**BRIEF**
When you repeat the listing, keep every character as it is.

**DATASET EXTRACT**
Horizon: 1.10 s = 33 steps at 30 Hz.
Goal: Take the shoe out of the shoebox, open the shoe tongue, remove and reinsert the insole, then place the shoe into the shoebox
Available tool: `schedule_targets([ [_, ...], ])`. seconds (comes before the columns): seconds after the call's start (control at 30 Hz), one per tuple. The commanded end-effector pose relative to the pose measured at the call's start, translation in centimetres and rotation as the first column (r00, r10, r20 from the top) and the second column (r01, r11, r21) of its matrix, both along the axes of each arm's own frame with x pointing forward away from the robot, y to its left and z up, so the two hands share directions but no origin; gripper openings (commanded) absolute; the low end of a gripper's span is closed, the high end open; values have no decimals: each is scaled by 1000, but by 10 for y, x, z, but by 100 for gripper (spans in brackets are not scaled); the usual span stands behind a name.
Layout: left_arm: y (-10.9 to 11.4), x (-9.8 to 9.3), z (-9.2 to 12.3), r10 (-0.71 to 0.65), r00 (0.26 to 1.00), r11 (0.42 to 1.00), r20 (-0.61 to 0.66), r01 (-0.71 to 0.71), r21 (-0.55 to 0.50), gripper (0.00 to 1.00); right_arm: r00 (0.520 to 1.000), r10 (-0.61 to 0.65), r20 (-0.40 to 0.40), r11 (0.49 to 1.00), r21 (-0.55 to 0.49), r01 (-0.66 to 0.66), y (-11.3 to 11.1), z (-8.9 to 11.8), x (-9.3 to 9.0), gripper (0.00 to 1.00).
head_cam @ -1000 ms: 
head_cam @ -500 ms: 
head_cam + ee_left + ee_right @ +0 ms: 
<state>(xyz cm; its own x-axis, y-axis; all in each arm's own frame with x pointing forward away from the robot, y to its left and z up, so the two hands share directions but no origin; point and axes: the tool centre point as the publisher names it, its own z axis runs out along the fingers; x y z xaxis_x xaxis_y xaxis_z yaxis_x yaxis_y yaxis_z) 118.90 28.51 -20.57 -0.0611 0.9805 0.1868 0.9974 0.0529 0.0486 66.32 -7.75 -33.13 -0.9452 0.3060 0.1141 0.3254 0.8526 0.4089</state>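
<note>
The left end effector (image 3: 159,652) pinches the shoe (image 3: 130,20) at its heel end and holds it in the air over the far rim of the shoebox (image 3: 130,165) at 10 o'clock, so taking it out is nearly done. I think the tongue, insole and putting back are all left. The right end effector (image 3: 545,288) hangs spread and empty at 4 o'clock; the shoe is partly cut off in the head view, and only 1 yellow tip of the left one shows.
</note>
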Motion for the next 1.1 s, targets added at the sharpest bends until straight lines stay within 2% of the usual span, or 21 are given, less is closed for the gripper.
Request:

**ANSWER SPACE**
Horizon: 1.10 s = 33 steps at 30 Hz.
Goal: Take the shoe out of the shoebox, open the shoe tongue, remove and reinsert the insole, then place the shoe into the shoebox
Available tool: `schedule_targets([ [_, ...], ])`. seconds (comes before the columns): seconds after the call's start (control at 30 Hz), one per tuple. The commanded end-effector pose relative to the pose measured at the call's start, translation in centimetres and rotation as the first column (r00, r10, r20 from the top) and the second column (r01, r11, r21) of its matrix, both along the axes of each arm's own frame with x pointing forward away from the robot, y to its left and z up, so the two hands share directions but no origin; gripper openings (commanded) absolute; the low end of a gripper's span is closed, the high end open; values have no decimals: each is scaled by 1000, but by 10 for y, x, z, but by 100 for gripper (spans in brackets are not scaled); the usual span stands behind a name.
Layout: left_arm: y (-10.9 to 11.4), x (-9.8 to 9.3), z (-9.2 to 12.3), r10 (-0.71 to 0.65), r00 (0.26 to 1.00), r11 (0.42 to 1.00), r20 (-0.61 to 0.66), r01 (-0.71 to 0.71), r21 (-0.55 to 0.50), gripper (0.00 to 1.00); right_arm: r00 (0.520 to 1.000), r10 (-0.61 to 0.65), r20 (-0.40 to 0.40), r11 (0.49 to 1.00), r21 (-0.55 to 0.49), r01 (-0.66 to 0.66), y (-11.3 to 11.1), z (-8.9 to 11.8), x (-9.3 to 9.0), gripper (0.00 to 1.00).
head_cam @ -1000 ms: 
head_cam @ -500 ms: 
head_cam + ee_left + ee_right @ +0 ms: 
<state>(xyz cm; its own x-axis, y-axis; all in each arm's own frame with x pointing forward away from the robot, y to its left and z up, so the two hands share directions but no origin; point and axes: the tool centre point as the publisher names it, its own z axis runs out along the fingers; x y z xaxis_x xaxis_y xaxis_z yaxis_x yaxis_y yaxis_z) 118.90 28.51 -20.57 -0.0611 0.9805 0.1868 0.9974 0.0529 0.0486 66.32 -7.75 -33.13 -0.9452 0.3060 0.1141 0.3254 0.8526 0.4089</state>
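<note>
The left end effector (image 3: 159,652) pinches the shoe (image 3: 130,20) at its heel end and holds it in the air over the far rim of the shoebox (image 3: 130,165) at 10 o'clock, so taking it out is nearly done. I think the tongue, insole and putting back are all left. The right end effector (image 3: 545,288) hangs spread and empty at 4 o'clock; the shoe is partly cut off in the head view, and only 1 yellow tip of the left one shows.
</note>
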Motion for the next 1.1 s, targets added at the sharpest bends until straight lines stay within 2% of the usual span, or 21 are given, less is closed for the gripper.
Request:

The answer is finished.